Skip to content

Latest commit

 

History

History
310 lines (225 loc) · 11.8 KB

File metadata and controls

310 lines (225 loc) · 11.8 KB

Web Architecture: expo-audio-studio

This document describes the architecture of the web implementation of the audio recording system in expo-audio-studio.

Overview

The web implementation of expo-audio-studio provides a complete audio recording solution that works in web browsers.

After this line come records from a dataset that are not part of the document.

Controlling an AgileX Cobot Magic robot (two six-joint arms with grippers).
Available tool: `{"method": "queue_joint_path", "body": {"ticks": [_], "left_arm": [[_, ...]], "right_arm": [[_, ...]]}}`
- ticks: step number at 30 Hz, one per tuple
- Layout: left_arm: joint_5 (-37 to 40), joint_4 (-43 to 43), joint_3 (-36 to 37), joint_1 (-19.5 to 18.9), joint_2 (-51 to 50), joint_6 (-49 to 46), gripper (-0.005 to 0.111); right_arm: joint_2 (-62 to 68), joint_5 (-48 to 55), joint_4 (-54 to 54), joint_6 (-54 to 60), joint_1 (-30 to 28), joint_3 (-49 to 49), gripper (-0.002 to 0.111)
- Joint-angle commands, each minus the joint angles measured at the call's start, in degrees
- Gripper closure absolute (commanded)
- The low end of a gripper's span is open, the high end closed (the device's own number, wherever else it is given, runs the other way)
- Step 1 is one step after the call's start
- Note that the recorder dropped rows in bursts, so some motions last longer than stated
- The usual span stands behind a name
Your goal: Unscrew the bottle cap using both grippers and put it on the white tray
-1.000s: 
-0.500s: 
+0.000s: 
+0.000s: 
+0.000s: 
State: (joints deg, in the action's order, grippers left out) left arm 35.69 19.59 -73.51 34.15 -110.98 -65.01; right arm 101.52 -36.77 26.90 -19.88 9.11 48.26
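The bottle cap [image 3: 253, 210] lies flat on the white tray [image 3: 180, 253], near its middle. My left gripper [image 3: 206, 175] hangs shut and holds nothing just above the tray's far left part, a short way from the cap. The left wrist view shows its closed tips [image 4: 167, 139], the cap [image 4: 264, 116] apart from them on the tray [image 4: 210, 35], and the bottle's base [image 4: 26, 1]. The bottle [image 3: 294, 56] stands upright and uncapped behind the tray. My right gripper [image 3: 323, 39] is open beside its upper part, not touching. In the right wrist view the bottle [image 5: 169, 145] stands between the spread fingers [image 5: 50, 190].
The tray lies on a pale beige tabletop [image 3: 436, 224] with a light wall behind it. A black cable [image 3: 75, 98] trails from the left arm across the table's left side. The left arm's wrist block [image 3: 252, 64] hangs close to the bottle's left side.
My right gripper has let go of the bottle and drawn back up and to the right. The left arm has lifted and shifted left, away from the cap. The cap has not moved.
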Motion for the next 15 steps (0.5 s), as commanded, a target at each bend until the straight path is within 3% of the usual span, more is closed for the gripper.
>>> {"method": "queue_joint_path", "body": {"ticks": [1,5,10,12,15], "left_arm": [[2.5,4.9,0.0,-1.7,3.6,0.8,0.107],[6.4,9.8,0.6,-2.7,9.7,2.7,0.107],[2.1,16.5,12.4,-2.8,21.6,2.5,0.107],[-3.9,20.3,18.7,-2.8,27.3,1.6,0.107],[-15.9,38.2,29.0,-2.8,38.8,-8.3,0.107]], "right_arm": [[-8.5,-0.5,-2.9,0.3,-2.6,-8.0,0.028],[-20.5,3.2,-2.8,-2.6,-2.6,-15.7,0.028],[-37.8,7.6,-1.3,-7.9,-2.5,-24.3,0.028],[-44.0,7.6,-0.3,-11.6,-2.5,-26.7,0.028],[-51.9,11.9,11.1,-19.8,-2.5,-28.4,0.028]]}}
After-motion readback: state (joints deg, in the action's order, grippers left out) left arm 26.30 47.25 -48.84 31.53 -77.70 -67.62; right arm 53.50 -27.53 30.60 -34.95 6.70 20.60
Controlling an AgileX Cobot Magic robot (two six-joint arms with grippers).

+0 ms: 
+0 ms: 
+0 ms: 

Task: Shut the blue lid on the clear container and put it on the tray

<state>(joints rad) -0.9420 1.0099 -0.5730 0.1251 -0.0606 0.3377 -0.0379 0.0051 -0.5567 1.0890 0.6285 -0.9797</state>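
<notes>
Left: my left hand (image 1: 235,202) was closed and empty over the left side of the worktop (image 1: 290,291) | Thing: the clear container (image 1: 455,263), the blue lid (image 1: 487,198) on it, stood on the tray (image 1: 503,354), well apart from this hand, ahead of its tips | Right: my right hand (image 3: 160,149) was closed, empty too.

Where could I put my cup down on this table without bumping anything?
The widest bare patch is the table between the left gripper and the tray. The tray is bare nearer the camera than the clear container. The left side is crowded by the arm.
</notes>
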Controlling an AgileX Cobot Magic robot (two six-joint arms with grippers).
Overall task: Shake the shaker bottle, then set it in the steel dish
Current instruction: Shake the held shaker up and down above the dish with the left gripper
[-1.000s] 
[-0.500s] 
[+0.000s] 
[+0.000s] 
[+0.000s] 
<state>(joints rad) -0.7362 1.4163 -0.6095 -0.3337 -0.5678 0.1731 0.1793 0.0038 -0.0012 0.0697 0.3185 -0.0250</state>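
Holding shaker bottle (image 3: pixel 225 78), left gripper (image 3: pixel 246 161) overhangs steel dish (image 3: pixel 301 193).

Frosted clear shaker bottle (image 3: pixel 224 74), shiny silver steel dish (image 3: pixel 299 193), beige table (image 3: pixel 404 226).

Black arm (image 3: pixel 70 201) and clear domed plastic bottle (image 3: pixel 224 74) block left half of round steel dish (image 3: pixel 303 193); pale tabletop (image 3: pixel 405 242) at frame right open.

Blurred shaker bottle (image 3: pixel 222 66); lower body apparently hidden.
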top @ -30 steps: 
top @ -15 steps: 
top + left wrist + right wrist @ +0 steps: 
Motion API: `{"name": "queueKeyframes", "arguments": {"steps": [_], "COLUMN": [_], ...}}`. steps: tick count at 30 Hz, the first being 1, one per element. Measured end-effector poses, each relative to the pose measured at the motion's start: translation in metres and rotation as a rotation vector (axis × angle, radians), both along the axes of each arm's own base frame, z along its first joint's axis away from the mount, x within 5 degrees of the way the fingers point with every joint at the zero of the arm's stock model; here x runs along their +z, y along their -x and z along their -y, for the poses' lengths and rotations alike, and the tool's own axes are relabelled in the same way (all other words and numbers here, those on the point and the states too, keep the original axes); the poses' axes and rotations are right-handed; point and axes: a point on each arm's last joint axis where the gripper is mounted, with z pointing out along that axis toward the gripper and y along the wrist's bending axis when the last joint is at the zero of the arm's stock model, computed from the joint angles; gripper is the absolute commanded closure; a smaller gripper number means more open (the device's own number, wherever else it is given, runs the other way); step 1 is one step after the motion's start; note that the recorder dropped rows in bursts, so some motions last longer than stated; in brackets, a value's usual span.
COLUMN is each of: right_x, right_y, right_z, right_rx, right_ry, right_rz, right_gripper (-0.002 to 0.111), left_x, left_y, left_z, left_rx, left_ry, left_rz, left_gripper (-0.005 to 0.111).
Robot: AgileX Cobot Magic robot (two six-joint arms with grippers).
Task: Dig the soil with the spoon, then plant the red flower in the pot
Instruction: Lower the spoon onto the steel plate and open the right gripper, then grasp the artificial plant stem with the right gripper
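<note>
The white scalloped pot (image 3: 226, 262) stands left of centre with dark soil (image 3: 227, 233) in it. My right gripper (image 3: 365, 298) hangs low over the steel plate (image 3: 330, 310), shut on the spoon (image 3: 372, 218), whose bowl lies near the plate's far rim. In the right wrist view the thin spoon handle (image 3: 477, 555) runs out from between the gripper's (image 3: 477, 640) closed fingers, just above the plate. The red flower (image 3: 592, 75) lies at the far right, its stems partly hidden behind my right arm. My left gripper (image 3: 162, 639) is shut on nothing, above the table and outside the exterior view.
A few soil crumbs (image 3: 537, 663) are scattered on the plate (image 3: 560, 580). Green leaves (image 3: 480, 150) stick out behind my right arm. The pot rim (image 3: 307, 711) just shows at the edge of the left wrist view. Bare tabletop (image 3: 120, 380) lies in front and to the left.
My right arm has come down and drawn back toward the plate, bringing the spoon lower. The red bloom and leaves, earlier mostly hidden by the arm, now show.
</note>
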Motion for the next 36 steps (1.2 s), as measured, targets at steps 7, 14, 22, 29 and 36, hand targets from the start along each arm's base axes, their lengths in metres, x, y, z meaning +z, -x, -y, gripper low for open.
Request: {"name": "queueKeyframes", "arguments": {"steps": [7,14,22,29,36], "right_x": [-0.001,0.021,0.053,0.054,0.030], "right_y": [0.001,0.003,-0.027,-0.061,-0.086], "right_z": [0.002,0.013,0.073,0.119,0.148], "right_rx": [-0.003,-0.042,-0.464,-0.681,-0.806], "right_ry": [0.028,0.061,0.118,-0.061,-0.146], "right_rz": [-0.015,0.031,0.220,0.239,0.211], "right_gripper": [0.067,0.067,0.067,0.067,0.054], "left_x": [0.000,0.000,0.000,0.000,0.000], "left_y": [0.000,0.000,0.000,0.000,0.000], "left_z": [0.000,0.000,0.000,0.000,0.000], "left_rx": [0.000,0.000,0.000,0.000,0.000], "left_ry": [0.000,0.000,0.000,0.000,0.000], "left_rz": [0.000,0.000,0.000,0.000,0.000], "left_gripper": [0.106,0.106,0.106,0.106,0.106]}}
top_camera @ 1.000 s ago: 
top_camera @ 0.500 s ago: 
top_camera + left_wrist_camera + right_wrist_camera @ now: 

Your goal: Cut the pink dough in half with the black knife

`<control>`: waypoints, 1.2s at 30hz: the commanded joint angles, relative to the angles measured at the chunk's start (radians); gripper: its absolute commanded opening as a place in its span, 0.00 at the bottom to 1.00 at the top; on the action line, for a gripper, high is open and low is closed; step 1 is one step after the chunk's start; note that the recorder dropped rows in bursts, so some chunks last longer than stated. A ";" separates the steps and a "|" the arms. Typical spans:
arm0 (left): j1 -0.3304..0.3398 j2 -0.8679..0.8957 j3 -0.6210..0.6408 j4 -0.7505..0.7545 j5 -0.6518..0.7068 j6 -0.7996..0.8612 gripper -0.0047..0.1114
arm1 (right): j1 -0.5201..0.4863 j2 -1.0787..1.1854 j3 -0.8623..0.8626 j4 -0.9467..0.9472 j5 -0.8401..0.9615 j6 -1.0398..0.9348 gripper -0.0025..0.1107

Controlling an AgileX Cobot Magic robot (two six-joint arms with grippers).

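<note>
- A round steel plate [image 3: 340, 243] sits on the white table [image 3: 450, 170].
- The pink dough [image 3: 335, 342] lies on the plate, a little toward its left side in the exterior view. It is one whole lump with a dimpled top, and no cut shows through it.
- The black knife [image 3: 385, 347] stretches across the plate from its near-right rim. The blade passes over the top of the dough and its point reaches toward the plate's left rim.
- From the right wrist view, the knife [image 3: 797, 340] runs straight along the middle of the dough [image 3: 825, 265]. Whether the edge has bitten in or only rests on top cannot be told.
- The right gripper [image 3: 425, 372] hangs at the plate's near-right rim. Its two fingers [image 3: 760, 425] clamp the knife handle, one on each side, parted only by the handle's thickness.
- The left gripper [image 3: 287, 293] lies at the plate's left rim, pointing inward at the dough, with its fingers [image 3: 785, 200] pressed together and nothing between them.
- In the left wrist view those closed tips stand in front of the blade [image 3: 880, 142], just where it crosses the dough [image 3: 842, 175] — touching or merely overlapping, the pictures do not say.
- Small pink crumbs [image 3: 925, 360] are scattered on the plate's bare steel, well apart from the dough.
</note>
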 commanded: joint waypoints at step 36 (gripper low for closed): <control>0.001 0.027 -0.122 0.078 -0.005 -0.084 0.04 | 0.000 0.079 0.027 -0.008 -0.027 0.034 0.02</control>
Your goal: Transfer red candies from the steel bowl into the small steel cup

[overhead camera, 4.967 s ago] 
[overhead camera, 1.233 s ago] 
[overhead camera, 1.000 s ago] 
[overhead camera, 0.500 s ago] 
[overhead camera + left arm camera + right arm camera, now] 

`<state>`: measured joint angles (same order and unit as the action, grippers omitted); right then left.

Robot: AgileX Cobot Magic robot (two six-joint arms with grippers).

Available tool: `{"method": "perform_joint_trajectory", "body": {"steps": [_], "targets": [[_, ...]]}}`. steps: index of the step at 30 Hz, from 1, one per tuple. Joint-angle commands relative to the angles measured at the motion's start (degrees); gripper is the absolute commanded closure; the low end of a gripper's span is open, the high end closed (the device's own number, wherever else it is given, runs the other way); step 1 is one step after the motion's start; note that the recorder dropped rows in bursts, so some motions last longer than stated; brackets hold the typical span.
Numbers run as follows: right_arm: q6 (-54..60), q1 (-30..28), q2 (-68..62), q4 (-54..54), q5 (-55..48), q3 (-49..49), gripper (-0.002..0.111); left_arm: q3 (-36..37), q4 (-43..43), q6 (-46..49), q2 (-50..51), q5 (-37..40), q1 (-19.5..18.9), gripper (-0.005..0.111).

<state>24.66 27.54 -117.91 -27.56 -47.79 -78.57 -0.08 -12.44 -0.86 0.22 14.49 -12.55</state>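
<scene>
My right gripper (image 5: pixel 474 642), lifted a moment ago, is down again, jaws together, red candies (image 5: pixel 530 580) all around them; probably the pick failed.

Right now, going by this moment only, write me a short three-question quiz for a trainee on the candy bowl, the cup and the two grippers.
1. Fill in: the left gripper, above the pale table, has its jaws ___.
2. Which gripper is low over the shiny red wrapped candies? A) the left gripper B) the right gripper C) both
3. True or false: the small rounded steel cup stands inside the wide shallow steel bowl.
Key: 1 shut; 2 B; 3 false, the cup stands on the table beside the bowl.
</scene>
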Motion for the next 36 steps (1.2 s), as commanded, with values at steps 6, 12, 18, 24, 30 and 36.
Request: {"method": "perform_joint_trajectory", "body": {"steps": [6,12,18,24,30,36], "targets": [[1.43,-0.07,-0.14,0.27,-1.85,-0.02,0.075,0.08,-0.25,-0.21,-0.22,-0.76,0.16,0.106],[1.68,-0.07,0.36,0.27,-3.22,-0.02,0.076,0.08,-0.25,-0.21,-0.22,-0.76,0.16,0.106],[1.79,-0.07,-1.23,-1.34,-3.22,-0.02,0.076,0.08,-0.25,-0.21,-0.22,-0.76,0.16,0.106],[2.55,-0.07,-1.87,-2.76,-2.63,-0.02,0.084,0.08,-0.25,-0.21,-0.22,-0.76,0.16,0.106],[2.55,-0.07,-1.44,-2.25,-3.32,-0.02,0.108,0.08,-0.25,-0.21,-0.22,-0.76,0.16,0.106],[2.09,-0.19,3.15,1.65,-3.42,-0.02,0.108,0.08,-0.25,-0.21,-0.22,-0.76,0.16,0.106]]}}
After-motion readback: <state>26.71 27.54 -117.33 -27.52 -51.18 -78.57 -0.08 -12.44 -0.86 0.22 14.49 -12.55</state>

It supports:

  • Recording compressed and uncompressed audio
  • Real-time audio analysis
  • Streaming audio data to clients
  • Various audio formats and quality settings

Key Components

The web implementation consists of several key components:

  1. AudioStudioWeb: Main entry point that provides the public API
  2. WebRecorder: Core recording implementation for web platform
  3. AudioWorklet: Low-level audio processing in a dedicated thread
  4. FeatureExtractor: Audio analysis for visualization and features

Data Flow

┌────────────────┐       ┌─────────────────┐       ┌────────────────────┐
│                │       │                 │       │                    │
│  Browser       │       │   WebRecorder   │       │  AudioStudio       │
│  Audio API     ├──────►│   (processing)  ├──────►│  (events/API)      │
│                │       │                 │       │                    │
└────────────────┘       └─────────────────┘       └────────────────────┘
        │                        │                           │
        │                        │                           │
        ▼                        ▼                           ▼
┌────────────────┐       ┌─────────────────┐       ┌────────────────────┐
│                │       │                 │       │                    │
│  AudioWorklet  │       │  MediaRecorder  │       │  Client App        │
│  (PCM data)    │       │  (Compression)  │       │  (Consuming API)   │
│                │       │                 │       │                    │
└────────────────┘       └─────────────────┘       └────────────────────┘

File Structure

  • src/AudioStudio.web.ts: Main module implementation
  • src/WebRecorder.web.ts: Core recording implementation
  • src/workers/inlineAudioWebWorker.web.tsx: AudioWorklet processor
  • src/workers/InlineFeaturesExtractor.web.ts: Audio analysis worker
  • src/hooks/useAudioRecorder.tsx: React hook for easy API consumption

Detailed Component Description

1. AudioStudioWeb (src/AudioStudio.web.ts)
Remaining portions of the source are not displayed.